> _What to do_
Using the records beneath, say how many lines contain the word "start", without comment.

> _Dataset records_
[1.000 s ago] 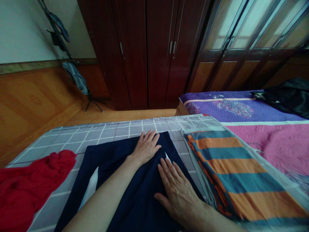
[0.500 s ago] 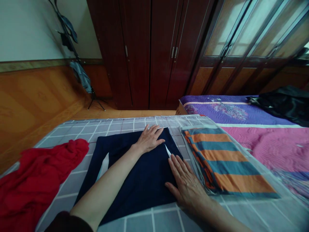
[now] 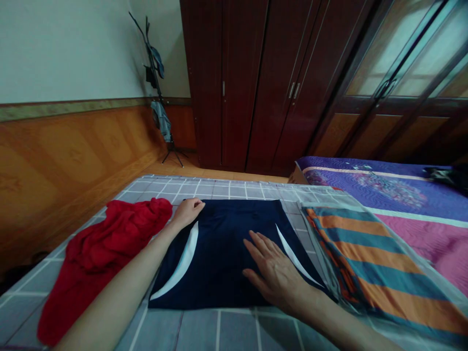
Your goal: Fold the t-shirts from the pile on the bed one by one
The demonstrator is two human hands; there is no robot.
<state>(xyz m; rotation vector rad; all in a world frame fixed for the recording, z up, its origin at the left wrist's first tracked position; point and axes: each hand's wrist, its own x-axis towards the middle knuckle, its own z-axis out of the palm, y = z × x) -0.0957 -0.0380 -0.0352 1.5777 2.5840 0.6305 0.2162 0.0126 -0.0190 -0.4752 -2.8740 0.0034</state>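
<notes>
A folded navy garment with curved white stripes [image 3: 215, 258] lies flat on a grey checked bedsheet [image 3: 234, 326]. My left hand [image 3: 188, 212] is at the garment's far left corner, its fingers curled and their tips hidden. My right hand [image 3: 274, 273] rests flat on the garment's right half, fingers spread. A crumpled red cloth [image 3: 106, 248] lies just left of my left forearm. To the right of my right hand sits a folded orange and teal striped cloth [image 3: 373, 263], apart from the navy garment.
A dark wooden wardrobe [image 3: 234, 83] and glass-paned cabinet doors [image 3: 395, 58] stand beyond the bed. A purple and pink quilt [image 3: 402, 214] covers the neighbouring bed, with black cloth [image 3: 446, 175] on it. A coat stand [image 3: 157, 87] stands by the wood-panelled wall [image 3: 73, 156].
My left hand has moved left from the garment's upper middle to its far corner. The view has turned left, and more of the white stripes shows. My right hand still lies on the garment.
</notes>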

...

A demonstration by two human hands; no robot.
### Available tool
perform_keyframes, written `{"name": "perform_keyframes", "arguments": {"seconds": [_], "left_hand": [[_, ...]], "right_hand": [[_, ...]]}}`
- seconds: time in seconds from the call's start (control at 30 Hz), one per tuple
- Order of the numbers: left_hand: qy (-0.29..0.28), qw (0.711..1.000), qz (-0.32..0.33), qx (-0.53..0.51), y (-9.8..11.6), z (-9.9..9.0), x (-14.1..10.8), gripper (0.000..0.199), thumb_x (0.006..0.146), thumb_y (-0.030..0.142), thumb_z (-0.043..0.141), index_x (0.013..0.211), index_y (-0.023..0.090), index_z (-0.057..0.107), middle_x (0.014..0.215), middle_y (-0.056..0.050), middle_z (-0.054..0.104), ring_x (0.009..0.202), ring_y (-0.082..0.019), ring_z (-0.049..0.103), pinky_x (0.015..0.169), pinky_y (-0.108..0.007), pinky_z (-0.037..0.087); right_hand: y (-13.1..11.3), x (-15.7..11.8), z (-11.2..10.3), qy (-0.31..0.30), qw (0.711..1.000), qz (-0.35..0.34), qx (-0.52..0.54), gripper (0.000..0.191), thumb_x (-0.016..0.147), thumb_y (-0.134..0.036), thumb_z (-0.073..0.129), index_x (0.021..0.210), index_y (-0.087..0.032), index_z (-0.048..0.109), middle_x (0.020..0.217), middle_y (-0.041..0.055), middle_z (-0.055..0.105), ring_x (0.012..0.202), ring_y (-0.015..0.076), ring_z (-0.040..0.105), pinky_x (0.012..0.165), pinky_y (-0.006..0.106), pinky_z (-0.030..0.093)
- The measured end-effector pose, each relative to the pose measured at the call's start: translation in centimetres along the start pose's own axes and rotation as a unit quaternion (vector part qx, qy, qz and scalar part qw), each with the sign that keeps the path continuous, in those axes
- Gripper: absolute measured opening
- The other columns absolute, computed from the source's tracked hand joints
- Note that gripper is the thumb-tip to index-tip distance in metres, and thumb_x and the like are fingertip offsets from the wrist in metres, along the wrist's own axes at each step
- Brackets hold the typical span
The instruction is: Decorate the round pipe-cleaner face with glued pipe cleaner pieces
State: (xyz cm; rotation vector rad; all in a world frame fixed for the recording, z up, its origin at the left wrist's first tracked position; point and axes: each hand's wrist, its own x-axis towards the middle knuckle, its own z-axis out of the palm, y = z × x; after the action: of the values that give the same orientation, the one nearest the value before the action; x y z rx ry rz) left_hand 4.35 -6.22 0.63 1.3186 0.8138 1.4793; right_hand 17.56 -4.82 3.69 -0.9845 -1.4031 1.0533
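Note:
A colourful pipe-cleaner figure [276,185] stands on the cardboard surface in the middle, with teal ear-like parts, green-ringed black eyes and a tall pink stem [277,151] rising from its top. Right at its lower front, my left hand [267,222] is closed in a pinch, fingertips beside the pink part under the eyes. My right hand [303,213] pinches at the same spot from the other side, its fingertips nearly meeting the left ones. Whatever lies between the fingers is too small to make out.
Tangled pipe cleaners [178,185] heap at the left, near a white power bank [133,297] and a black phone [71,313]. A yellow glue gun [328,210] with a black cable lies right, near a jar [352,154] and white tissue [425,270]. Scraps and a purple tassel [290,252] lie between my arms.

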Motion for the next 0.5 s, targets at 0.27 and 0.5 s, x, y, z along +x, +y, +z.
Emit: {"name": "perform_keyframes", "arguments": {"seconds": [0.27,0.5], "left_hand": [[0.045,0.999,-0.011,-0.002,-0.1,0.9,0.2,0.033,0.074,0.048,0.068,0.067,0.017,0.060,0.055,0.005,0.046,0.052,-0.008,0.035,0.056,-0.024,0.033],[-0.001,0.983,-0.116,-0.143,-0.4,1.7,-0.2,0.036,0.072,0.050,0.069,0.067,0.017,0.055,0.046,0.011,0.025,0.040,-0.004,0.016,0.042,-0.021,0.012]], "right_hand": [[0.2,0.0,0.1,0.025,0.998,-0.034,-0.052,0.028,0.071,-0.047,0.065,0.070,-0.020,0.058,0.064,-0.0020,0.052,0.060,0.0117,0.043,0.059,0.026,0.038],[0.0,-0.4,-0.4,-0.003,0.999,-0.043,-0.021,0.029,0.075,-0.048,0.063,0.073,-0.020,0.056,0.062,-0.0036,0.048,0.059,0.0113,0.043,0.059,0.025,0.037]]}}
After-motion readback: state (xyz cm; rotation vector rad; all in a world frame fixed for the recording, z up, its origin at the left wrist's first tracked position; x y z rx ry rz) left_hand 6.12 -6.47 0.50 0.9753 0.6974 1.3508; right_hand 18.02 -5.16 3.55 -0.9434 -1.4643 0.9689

> _Response box_
2